* **Task goal**:
Go through the listing that follows and write it out exactly. Drop the pictures.

* **Given data**:
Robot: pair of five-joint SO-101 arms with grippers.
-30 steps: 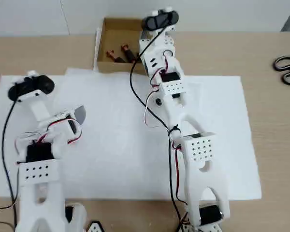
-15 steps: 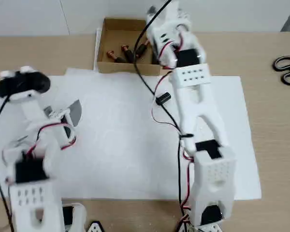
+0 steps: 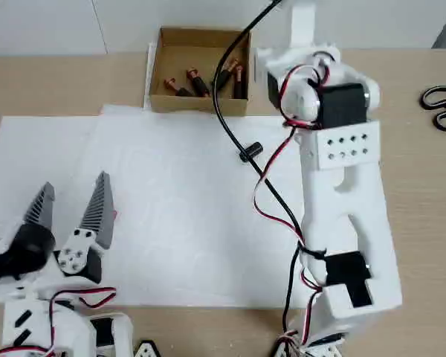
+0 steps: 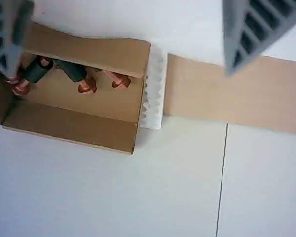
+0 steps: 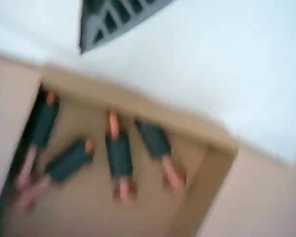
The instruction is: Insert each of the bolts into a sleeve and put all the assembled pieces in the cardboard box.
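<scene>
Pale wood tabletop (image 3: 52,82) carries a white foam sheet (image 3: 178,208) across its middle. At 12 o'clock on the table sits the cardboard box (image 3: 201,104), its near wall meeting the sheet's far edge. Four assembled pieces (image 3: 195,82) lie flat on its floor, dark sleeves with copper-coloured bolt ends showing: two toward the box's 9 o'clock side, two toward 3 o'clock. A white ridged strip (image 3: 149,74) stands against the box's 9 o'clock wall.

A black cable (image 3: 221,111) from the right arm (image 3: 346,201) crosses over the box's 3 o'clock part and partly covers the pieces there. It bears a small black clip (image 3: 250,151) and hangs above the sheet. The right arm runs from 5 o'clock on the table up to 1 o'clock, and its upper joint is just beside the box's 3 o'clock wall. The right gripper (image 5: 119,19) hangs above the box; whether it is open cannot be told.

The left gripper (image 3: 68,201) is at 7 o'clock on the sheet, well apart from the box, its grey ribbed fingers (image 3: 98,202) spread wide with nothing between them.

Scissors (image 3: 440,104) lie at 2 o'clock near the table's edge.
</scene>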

* **Expected answer**:
Robot: pair of five-joint SO-101 arms with grippers.
-30 steps: 
-15 steps: 
+0 steps: 
+0 steps: 
+0 steps: 
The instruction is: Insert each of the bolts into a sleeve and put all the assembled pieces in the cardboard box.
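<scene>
Pale wood tabletop (image 3: 52,82) carries a white foam sheet (image 3: 178,208) across its middle. At 12 o'clock on the table sits the cardboard box (image 3: 201,104), its near wall meeting the sheet's far edge. Four assembled pieces (image 3: 195,82) lie flat on its floor, dark sleeves with copper-coloured bolt ends showing: two toward the box's 9 o'clock side, two toward 3 o'clock. A white ridged strip (image 3: 149,74) stands against the box's 9 o'clock wall.

A black cable (image 3: 221,111) from the right arm (image 3: 346,201) crosses over the box's 3 o'clock part and partly covers the pieces there. It bears a small black clip (image 3: 250,151) and hangs above the sheet. The right arm runs from 5 o'clock on the table up to 1 o'clock, and its upper joint is just beside the box's 3 o'clock wall. The right gripper (image 5: 119,19) hangs above the box; whether it is open cannot be told.

The left gripper (image 3: 68,201) is at 7 o'clock on the sheet, well apart from the box, its grey ribbed fingers (image 3: 98,202) spread wide with nothing between them.

Scissors (image 3: 440,104) lie at 2 o'clock near the table's edge.
</scene>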

The exercise is finished.